▸ Data below:
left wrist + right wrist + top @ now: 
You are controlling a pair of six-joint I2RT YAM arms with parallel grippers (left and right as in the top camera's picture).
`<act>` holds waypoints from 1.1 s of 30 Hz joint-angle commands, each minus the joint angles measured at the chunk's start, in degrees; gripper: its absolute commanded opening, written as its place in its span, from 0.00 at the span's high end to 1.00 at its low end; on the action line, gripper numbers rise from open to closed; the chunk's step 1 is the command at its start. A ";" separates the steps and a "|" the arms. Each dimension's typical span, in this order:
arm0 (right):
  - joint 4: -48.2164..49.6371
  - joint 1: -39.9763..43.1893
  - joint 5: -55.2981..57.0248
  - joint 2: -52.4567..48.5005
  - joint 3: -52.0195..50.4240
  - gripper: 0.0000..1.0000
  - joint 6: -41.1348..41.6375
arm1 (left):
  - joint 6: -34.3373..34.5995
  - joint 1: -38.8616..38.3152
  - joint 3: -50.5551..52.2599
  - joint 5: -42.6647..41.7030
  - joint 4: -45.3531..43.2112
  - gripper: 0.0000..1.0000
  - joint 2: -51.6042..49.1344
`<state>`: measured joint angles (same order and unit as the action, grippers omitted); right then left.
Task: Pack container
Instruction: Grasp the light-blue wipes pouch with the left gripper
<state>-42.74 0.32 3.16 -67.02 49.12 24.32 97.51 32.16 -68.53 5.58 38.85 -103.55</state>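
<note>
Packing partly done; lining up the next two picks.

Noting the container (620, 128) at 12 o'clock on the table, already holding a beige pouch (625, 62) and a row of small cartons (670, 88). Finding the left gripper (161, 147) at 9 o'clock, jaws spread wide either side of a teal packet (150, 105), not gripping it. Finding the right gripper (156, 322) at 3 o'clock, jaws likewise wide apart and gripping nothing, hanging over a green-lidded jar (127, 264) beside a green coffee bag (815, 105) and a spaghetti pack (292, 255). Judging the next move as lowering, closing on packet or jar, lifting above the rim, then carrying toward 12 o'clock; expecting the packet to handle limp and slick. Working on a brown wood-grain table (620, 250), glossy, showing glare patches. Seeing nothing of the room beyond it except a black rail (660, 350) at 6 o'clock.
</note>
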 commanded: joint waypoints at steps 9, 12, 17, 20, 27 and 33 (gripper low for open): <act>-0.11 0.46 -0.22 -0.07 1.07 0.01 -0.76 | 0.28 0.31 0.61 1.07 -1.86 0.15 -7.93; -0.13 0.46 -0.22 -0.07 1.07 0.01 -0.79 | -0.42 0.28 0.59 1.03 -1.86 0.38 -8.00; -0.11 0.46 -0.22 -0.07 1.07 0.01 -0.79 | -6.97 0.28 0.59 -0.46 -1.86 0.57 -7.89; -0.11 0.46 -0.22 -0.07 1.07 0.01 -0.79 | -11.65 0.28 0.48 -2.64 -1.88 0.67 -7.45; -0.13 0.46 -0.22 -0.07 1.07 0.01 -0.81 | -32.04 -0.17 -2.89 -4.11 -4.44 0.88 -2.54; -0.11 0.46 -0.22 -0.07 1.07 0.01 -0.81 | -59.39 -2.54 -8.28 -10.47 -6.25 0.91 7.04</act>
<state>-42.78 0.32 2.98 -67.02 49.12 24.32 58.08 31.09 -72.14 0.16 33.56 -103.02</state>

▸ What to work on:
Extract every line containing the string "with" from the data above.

▸ Task answer:
You are controlling a pair of six-joint I2RT YAM arms with parallel grippers (left and right as in the top camera's picture).
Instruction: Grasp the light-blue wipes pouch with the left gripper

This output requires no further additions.